The alternative road takes us down a dodgy path of corporate alliances, where companies agree to have each others employees scratch their backs, and to hell with consumer rights. We're already seeing it with companies in the US paying wages on pre-paid visa/AA/mastercard cards. Inevitably, the employee ends up paying all the fees. $5 to check your balance, $10 to transfer it elsewhere etc.

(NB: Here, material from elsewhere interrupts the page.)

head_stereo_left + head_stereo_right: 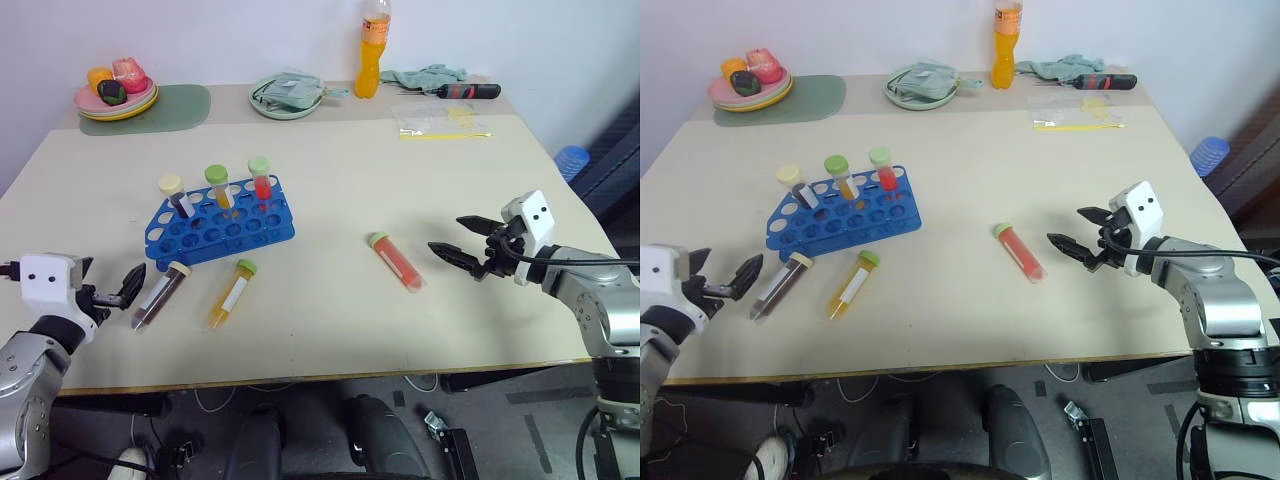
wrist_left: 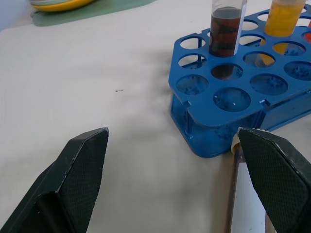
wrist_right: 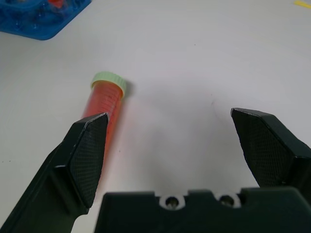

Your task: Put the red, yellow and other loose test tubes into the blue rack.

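Three loose tubes lie on the table (image 1: pixel 330 160): the red tube (image 1: pixel 397 261) right of centre, the yellow tube (image 1: pixel 232 293) and the maroon tube (image 1: pixel 160 294) just near of the blue rack (image 1: pixel 222 226), which already holds three upright tubes. The right gripper (image 1: pixel 462 240) hovers just right of the red tube, jaws spread and empty. The left gripper (image 1: pixel 122 289), also spread, sits beside the maroon tube. The round tubes could roll away if a finger nudges one off-centre. A tilted insertion could also jam against a hole's rim or shove the light rack.
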Robot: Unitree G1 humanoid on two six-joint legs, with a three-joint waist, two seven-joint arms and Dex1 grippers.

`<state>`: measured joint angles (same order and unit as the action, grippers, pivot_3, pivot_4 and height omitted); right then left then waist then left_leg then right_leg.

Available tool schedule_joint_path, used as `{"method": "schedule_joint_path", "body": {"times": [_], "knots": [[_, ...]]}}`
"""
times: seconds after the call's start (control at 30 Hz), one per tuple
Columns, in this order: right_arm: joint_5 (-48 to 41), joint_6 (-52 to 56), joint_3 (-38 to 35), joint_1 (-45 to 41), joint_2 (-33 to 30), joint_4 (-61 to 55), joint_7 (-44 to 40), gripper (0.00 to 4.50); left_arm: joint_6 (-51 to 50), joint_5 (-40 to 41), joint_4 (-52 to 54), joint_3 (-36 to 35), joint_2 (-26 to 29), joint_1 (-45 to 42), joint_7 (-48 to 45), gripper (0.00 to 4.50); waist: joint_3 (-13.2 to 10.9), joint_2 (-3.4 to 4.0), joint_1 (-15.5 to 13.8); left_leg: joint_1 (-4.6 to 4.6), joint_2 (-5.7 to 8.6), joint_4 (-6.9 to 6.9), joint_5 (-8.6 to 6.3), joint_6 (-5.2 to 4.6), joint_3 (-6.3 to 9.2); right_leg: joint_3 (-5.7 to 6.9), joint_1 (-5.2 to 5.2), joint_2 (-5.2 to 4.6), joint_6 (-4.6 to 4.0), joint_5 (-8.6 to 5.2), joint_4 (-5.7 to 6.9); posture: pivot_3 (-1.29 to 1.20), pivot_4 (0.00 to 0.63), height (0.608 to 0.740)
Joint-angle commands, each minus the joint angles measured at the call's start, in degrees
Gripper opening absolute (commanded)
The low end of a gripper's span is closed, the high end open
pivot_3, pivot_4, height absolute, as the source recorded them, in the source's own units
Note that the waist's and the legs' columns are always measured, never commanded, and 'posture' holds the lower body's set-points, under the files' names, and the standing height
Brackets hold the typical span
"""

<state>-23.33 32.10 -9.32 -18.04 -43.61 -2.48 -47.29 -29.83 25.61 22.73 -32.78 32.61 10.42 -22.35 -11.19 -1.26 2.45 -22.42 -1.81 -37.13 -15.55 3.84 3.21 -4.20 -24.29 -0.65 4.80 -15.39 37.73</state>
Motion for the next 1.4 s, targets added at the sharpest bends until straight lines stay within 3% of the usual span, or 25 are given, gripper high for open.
{"method": "schedule_joint_path", "body": {"times": [0.03, 0.37, 0.53, 0.67, 0.77, 1.0, 1.4], "knots": [[-0.5, -0.4, -2.0, 0.4, -0.6, -1.8, 0.2, 4.5, 0.4, 0.0, 1.6, -0.1, 0.0, -0.8, 0.5, 4.37, 0.0, 0.0, 0.0, 0.0, 0.0, 0.0, 0.0, 0.0, 0.0, 0.0, 0.0, 0.0, 0.0, 0.0, 0.0, 0.0, 0.15, 0.74], [-0.8, 1.6, -1.9, 0.1, -1.1, -3.9, 0.8, 4.5, 0.3, 0.8, 2.5, 1.0, -0.6, -1.8, 0.2, 4.37, 0.0, 0.0, 0.0, 0.01, 0.0, -0.01, 0.0, 0.0, 0.0, 0.0, 0.0, 0.0, 0.0, 0.0, 0.03, 0.0, 0.15, 0.74], [-2.1, 25.8, 5.4, -6.8, -7.2, -17.2, 5.4, 4.5, -0.1, 4.9, 10.2, 12.0, 2.4, -0.6, -11.1, 4.37, 0.0, 0.14, 0.0, 0.01, 0.04, -0.07, 0.0, 0.0, -0.03, -0.06, -0.01, -0.04, 0.0, 0.0, 0.13, 0.0, 0.15, 0.74], [-5.7, 51.3, 9.2, -20.9, -0.7, -20.6, 12.5, 4.5, 0.3, 4.3, 13.9, 25.3, 2.7, -3.0, -16.2, 4.37, 0.0, 0.14, 0.2, 0.07, 0.0, -0.06, 0.0, 0.0, -0.01, -0.08, -0.02, 0.05, -0.03, 0.0, 0.19, 0.0, 0.15, 0.74], [-7.4, 59.6, 11.8, -27.1, 3.1, -18.7, 16.6, 4.5, 1.4, 2.8, 12.6, 29.8, 1.4, -5.2, -16.2, 4.37, 0.0, 0.13, 0.1, 0.05, 0.01, -0.05, 0.0, 0.0, 0.03, -0.06, -0.04, 0.06, -0.03, -0.01, 0.21, 0.0, 0.15, 0.74], [-14.9, 60.4, 19.3, -33.9, 7.3, -6.8, 31.6, 4.5, 7.2, -1.8, 9.9, 34.5, 1.1, -4.7, -18.8, 4.37, 0.0, 0.13, 0.1, 0.0, 0.04, -0.06, 0.0, -0.01, 0.0, -0.05, -0.05, 0.0, -0.03, 0.0, 0.19, 0.0, 0.15, 0.74], [-32.6, 60.4, 24.1, -40.8, 9.6, 9.3, 52.4, 4.5, 11.0, -4.5, 9.8, 35.4, 0.2, -1.6, -18.5, 4.37, 0.0, 0.14, 0.1, -0.03, 0.02, -0.05, -0.01, -0.02, 0.0, -0.05, -0.11, 0.02, -0.03, 0.0, 0.2, 0.0, 0.15, 0.74]]}}
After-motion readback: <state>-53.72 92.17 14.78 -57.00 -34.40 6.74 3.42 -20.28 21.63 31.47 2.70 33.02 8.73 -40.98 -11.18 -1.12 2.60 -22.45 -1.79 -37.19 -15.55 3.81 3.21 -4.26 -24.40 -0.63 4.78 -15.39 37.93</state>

Are you aware they have different terms of use?
> and thus I will be subject to their data fracking techniques against my will
To the data you present there, which is mostly your company data.
> I'd really like to see some federal level intervention on the topic of employers strong-arming employees into legally binding agreements with third parties.
Like when an employer requires a background check? (done via a website, for example?) Been there done that, didn't like it. I agree, there might be a need for regulation
But I'm much more bothered by the background check than a Google Apps account.
Companies and people throw away their privacy so lightly - it shows a puzzling negligence.
The internet is at its strongest when it's decentralized. Stop using proprietary services when decentralized alternatives are readily available!
PS: I think Hillary Clinton did the right thing by running her own mail server, she shouldn't have used it for classified documents (if she did), however.
Still, a lot of developers' addiction to gmail in particular continues to mystify me. I work on open source, so I don't care if people see what I put up on Google Drive for discussion, but there's no way I'd choose to put company-confidential email on a competitor's servers. Google competes with a lot of other companies. I guess infosec just isn't as important to some people as aesthetics.